2013-02-26
How Linux servers should boot with software RAID
One of the things that I like least about the modern Linux server environment is how badly software RAID interacts with the initramfs in modern distributions and how easy it is to detonate your systems as a result. Ubuntu is especially obnoxious, but it's not the only offender. When this stuff blows up in my face it makes me angry for all sorts of reasons; not just that things have blown up (usually because I failed to do a magic rain dance, sometimes just on their own) but also because the people who built the initramfs systems for this should have known better.

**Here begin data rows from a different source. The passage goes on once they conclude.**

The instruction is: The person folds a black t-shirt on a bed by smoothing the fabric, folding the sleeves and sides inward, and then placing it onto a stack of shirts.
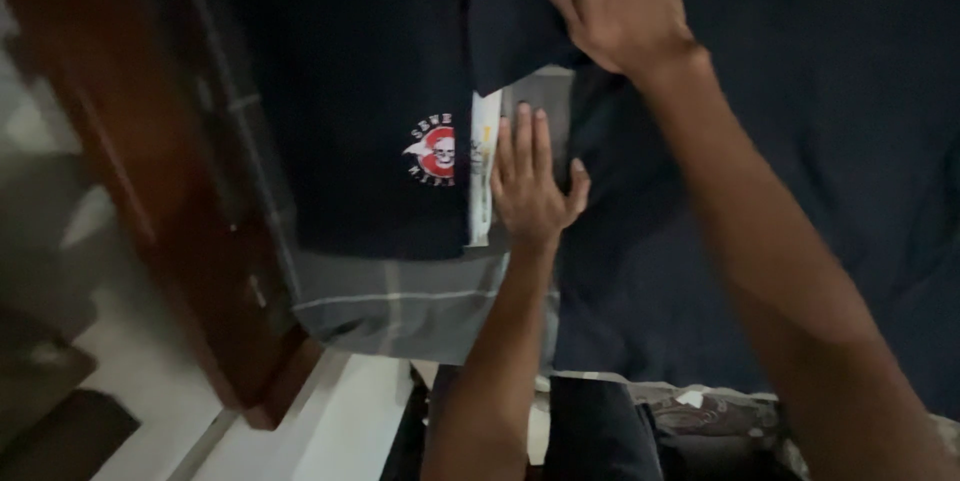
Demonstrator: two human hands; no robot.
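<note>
Dark folded garment [370, 91] with round red emblem [434, 151]: we press our left hand [530, 186] and right hand [620, 1] flat, fingers spread, holding nothing.

Round printed emblem [434, 151] on dark navy garment [370, 91], left of centre: red and white, ring of small white lettering around a central figure. Just right of it, narrow white strip with faint yellow marking [483, 176], partly covered; kind not discernible. No packages, signs or screens.

A brown wooden frame [170, 191] edges a pale tiled floor [330, 421].
</note>
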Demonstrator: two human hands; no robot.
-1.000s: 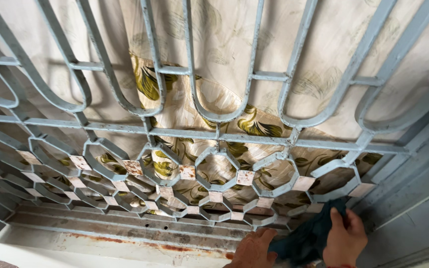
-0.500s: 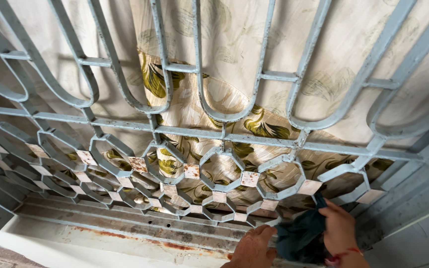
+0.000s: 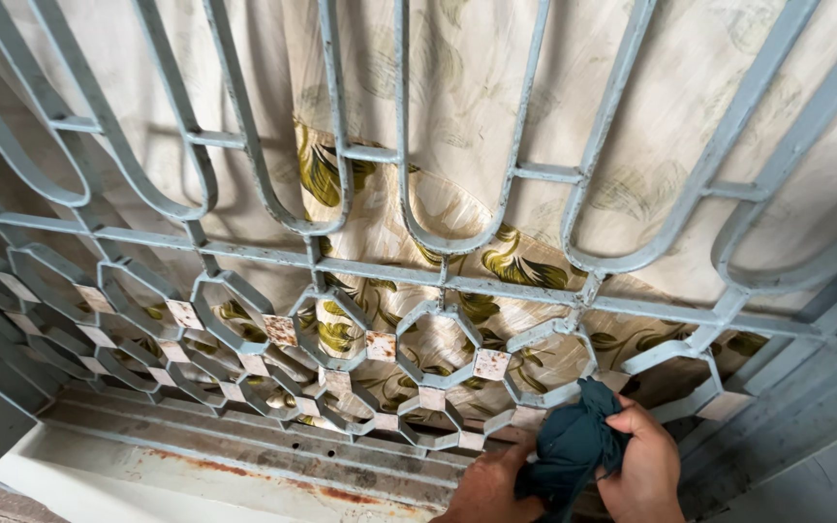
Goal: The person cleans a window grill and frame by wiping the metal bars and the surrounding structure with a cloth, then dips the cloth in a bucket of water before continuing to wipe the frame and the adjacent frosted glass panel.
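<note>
**Cloth bunched against the grille's lower right**

Both hands are low in the head view, near the bottom edge and right of centre. The right hand (image 3: 643, 463) is clamped on a dark teal cloth (image 3: 572, 447), fingers curled around the bundle with the thumb on top. The cloth is wadded into a ball and pressed against the lower rows of a grey-blue metal grille (image 3: 443, 276), right where an octagon of the pattern meets a small square plate. A loose tail of cloth hangs down between the two hands.

The left hand (image 3: 488, 487) sits just beside the cloth on its left, fingers bent, touching the fabric's lower edge; whether it actually grips the cloth or only rests against it cannot be told, since the bottom edge cuts off much of the hand.

The grille has tall looping bars above and a band of linked octagons below, with square plates (image 3: 381, 346) at the joints, several spotted with rust. Behind the bars hangs a cream curtain (image 3: 457, 203) with green leaf prints. Under the grille runs a grey sill (image 3: 244, 441), and below it a pale ledge streaked with rust. A grey frame (image 3: 806, 387) rises at the right.
</note>
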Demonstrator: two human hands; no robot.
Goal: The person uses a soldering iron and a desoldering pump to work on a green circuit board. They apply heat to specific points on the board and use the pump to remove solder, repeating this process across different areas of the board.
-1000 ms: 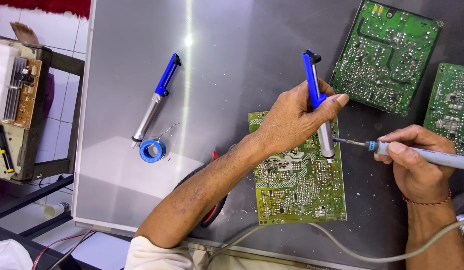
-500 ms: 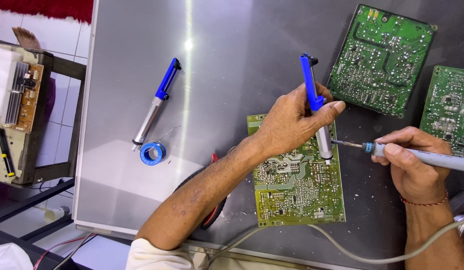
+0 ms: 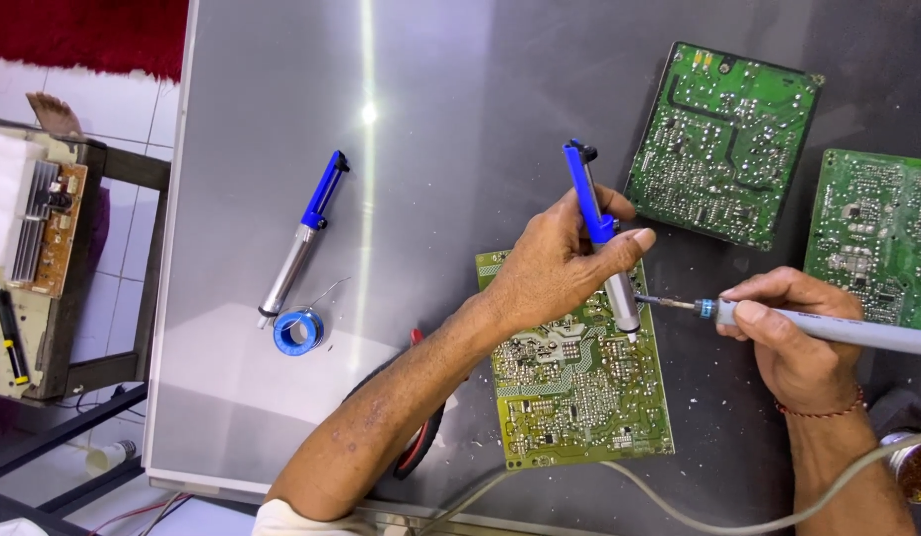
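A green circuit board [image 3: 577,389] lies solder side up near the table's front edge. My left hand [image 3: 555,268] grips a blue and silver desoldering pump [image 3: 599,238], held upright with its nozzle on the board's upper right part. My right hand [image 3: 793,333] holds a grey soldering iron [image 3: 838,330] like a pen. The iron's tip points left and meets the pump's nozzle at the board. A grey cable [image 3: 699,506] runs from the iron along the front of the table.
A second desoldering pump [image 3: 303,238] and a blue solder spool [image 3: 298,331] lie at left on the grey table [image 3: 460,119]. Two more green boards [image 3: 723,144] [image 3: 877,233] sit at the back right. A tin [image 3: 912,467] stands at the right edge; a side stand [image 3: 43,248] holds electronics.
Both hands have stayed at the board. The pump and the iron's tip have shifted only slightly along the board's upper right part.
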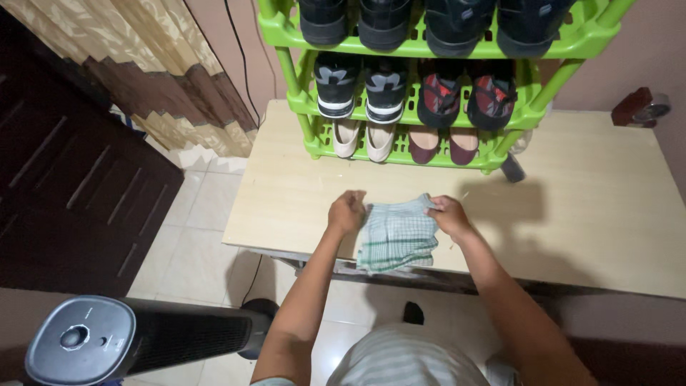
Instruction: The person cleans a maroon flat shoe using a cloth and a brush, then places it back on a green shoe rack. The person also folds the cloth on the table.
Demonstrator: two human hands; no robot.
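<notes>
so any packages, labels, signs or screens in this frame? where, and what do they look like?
None that can be made out: no package, sign or screen.
Nearest thing: round grey control top of the dark tower fan, bottom left, markings too small to tell.
Both hands, left hand and right hand, hold a green-and-white checked cloth, unlabelled, at the near edge of the pale wooden table.

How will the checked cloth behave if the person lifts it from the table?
The cloth is probably floppy: its near edge already droops over the table edge. It likely weighs little, as it looks thin and folded. It may unfold when lifted, since the left hand and right hand grip only its far corners.
</notes>
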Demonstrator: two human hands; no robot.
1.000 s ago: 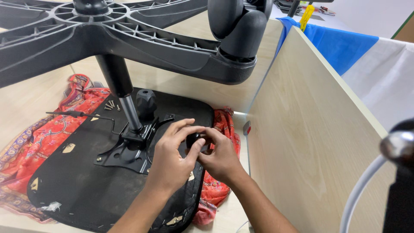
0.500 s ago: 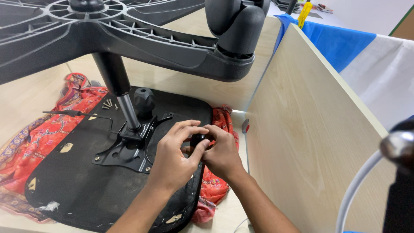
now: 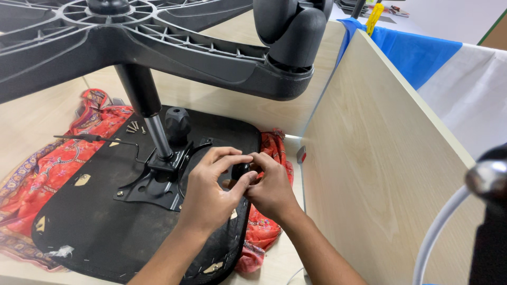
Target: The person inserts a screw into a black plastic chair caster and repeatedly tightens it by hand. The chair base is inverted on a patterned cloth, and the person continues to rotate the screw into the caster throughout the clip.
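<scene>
An office chair lies upside down: its black seat underside (image 3: 105, 232) faces up, with a metal mounting plate (image 3: 158, 184), a gas-lift column (image 3: 142, 100) and the five-star wheel base (image 3: 158, 42) overhead. My left hand (image 3: 211, 195) and my right hand (image 3: 269, 190) meet over the seat's right edge, fingers pinched together around a small black part (image 3: 241, 170), mostly hidden by the fingers. A round black knob (image 3: 178, 122) stands just behind the plate.
A red patterned cloth (image 3: 53, 158) lies under the seat. Loose screws (image 3: 132, 127) and a thin metal lever (image 3: 95, 139) rest near the column. A light wooden partition (image 3: 380, 158) rises close on the right. A castor wheel (image 3: 296, 26) hangs above.
Both hands stay at the same spot on the seat's right edge; the fingers have shifted slightly around the small black part. The view has tilted a little.
</scene>
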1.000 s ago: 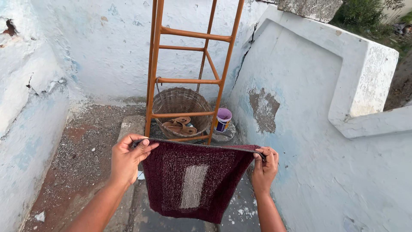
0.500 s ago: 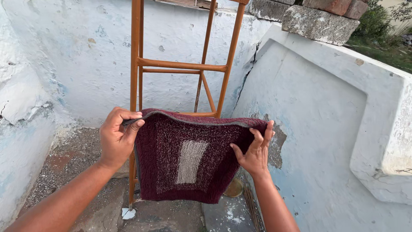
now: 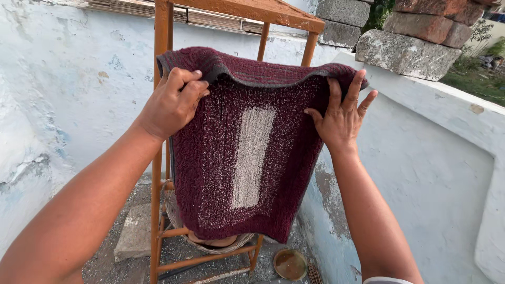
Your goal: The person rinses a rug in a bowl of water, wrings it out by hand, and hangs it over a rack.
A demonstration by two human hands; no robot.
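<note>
Left hand (image 3: 171,102) grips the upper left corner of a maroon bath mat (image 3: 247,158) with a pale centre stripe; right hand (image 3: 342,118) pinches its upper right edge, fingers spread. The mat hangs upright before an orange metal rack (image 3: 160,173), above a woven basket (image 3: 210,243).

One head-worn camera looks forward and down, close over both arms, facing an orange rack (image 3: 163,131).

Maroon shaggy mat (image 3: 247,158) with 1 pale centre stripe, hanging upright.
</note>
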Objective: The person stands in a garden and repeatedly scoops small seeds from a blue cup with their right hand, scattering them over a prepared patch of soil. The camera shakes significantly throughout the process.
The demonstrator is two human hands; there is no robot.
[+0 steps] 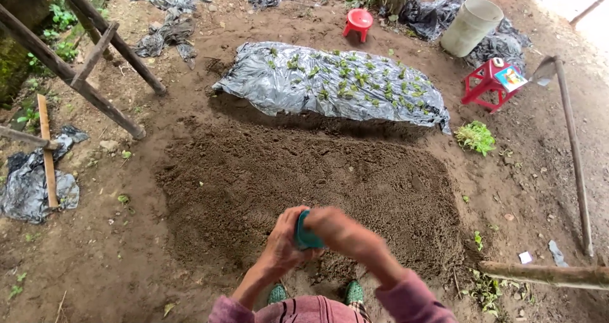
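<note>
The fingers of the left hand point(283, 242) curl around a small teal container point(306, 235), and the fingers of the right hand point(339, 230) close over its other side, so both hands clasp it between them at the lower middle of the view. Only a narrow teal strip shows between the palms; its full shape is hidden. The hands are held above the near edge of a raked soil bed point(317, 183), a dark, loosened rectangle of earth. Below the hands, the tips of two green shoes point(315, 292) stand on the soil, and pink sleeves point(406, 297) cover the forearms.

Beyond the bare bed lies a second bed under a black plastic sheet point(330, 85), with small green seedlings point(355, 79) poking through it. Behind that sheet stands a red stool point(359, 22). To the far right, a pale bucket point(471, 26) stands upright on more crumpled black plastic, and near it a second red stool point(488, 82) lies tipped over. A bunch of leafy seedlings point(476, 137) lies on the ground just beside the sheet's right end. A long-handled hoe point(574, 158) lies along the right side. On the left, slanted wooden poles point(95, 63) lean over the earth, with another piece of black plastic point(28, 183) near them.
</note>
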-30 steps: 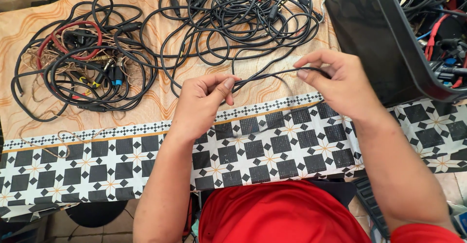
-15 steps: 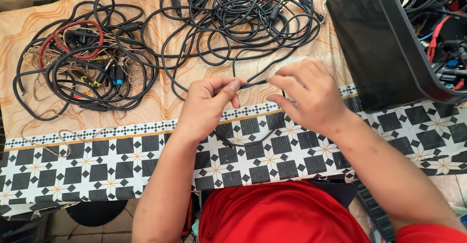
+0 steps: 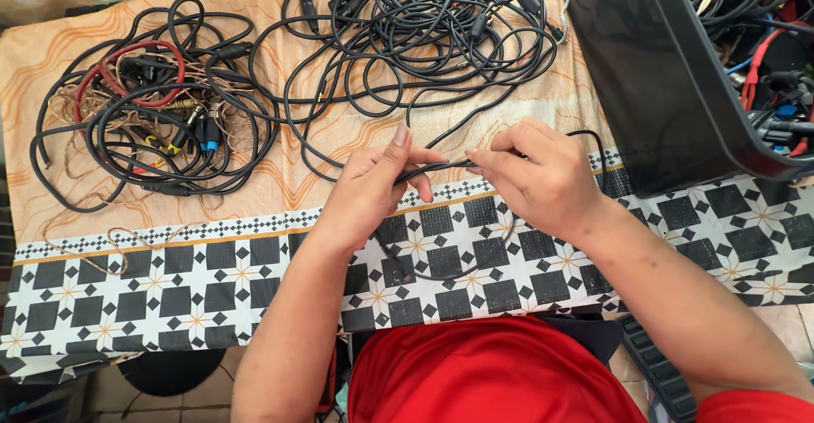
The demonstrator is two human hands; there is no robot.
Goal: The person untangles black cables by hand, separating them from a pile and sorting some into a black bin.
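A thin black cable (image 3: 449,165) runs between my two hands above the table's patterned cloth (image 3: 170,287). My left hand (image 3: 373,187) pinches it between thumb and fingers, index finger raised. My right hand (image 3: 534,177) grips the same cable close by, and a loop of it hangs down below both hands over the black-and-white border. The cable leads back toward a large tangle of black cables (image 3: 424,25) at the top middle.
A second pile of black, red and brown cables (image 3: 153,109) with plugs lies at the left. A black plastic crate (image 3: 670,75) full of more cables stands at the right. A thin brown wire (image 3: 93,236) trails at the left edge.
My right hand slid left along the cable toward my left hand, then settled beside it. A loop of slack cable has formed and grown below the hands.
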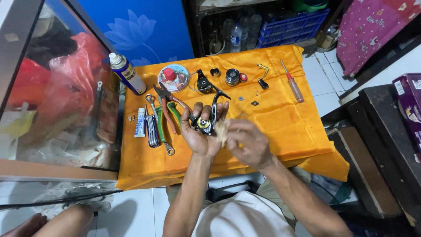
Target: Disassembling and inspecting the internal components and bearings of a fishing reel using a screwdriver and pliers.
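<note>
Left hand (202, 131) cups black reel body (209, 115) above orange cloth (280, 127), fingers wrapped round it. Right hand (246, 142) pinches pale rag (222, 131) against reel. Pliers (169, 107), wrenches (153, 125), tube (140, 123) lie just left; spray can (127, 73), spool (232, 77), crank (263, 74), screwdriver (293, 83) beyond.
</note>
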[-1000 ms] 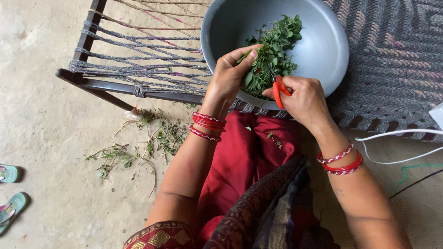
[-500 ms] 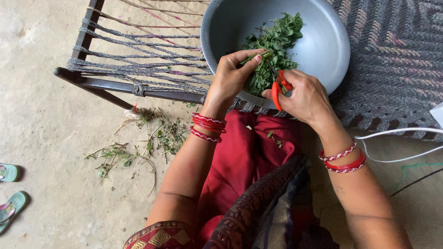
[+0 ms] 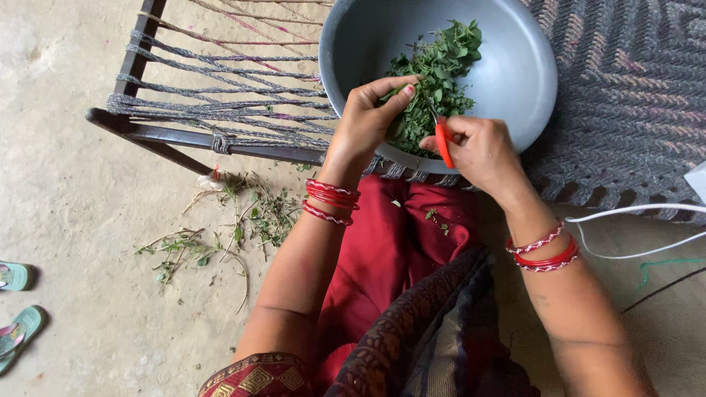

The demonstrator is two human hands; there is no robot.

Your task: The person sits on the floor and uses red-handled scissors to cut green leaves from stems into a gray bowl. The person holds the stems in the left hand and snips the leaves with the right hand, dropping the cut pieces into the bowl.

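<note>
A grey metal bowl (image 3: 515,66) rests on a woven rope cot (image 3: 625,110) and holds a heap of green leafy herbs (image 3: 441,66). My left hand (image 3: 364,121) pinches a bunch of those greens at the bowl's near rim. My right hand (image 3: 482,151) grips red-handled scissors (image 3: 443,143), whose blades point up into the bunch, handles squeezed together. Red bangles circle both wrists.
Cut stems and leaf scraps (image 3: 220,228) lie on the concrete floor under the cot's dark frame (image 3: 206,140). Teal sandals (image 3: 15,309) sit at the left edge. A white cable (image 3: 632,213) and thin wires run along the right. Red cloth covers my lap (image 3: 390,250).
The scissor handles, spread half a second ago, have squeezed together in my right hand. My left hand has stayed on the bunch with only a slight shift.
</note>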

Linux booting with software RAID arrays should work like this:
- the initramfs should not care about or even try to assemble
any RAID array(s) apart from those necessary to start the root
filesystem and maybe any other immediately crucial filesystems
(
/usr, perhaps). Yes, working out which RAID array is needed for the root filesystem might take a little bit of work. Tough; do it anyways when you build the initramfs.(If the root filesystem can't be found, it's sensible for the the initramfs to ask you if it should assemble any other RAID arrays it can find to see if the root filesystem was lurking on one of them. But this is part of the initramfs recovery environment, not part of normal booting.)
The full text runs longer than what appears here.